→ **PROBLEM DETAILS**: Identify every line in the records below that contains the word "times", and reproduce each one.

→ **ENTRIES SUPPLIED**:
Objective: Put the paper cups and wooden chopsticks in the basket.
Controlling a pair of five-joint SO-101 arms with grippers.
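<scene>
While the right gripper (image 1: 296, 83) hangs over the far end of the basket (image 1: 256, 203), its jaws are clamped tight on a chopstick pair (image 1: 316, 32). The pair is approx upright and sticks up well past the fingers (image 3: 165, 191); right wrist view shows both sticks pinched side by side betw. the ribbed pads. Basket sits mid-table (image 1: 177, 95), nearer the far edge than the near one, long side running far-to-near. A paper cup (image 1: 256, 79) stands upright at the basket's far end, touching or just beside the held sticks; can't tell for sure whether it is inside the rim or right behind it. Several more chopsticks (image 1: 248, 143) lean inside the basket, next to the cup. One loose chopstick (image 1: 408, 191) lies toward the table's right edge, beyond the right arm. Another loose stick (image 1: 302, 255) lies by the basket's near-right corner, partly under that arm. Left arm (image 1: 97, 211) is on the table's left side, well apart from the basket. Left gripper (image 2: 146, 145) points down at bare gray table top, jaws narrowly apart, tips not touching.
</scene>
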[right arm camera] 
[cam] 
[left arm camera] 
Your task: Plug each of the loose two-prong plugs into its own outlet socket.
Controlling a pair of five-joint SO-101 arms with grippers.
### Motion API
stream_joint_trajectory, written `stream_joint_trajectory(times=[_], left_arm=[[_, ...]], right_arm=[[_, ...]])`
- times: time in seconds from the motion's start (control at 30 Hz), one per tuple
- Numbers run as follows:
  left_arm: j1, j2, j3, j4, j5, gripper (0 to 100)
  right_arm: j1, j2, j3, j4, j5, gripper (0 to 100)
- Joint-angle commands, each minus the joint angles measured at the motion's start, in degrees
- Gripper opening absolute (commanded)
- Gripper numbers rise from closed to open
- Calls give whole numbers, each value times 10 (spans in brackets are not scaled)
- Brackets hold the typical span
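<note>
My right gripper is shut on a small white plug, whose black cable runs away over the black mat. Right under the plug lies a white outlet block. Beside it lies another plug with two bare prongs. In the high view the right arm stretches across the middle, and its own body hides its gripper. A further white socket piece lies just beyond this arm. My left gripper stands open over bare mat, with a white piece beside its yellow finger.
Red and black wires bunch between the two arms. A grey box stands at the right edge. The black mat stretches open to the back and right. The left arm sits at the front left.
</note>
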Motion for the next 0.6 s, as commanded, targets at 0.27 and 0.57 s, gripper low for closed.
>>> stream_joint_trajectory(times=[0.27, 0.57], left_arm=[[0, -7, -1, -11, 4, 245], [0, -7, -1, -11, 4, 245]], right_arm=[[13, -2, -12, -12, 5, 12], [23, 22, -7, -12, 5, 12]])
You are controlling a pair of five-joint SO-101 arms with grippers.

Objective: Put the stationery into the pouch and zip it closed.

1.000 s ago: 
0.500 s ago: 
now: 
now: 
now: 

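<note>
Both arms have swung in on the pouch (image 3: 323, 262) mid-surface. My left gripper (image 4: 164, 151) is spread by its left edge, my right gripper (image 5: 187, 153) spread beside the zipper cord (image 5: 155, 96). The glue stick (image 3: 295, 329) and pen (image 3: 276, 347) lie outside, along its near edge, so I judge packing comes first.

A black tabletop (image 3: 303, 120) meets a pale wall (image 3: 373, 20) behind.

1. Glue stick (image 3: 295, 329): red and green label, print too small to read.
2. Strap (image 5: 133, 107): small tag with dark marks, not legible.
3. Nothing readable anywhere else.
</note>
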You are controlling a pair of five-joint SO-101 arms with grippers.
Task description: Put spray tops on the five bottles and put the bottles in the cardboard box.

→ **SOLVED PROBLEM**:
stream_joint_trajectory, written `stream_joint_trajectory(times=[_], left_arm=[[_, ...]], right_arm=[[_, ...]])`
- times: time in seconds from the motion's start (control at 30 Hz), one per tuple
- Calls give whole numbers, each value times 10 (spans in brackets are not scaled)
>>> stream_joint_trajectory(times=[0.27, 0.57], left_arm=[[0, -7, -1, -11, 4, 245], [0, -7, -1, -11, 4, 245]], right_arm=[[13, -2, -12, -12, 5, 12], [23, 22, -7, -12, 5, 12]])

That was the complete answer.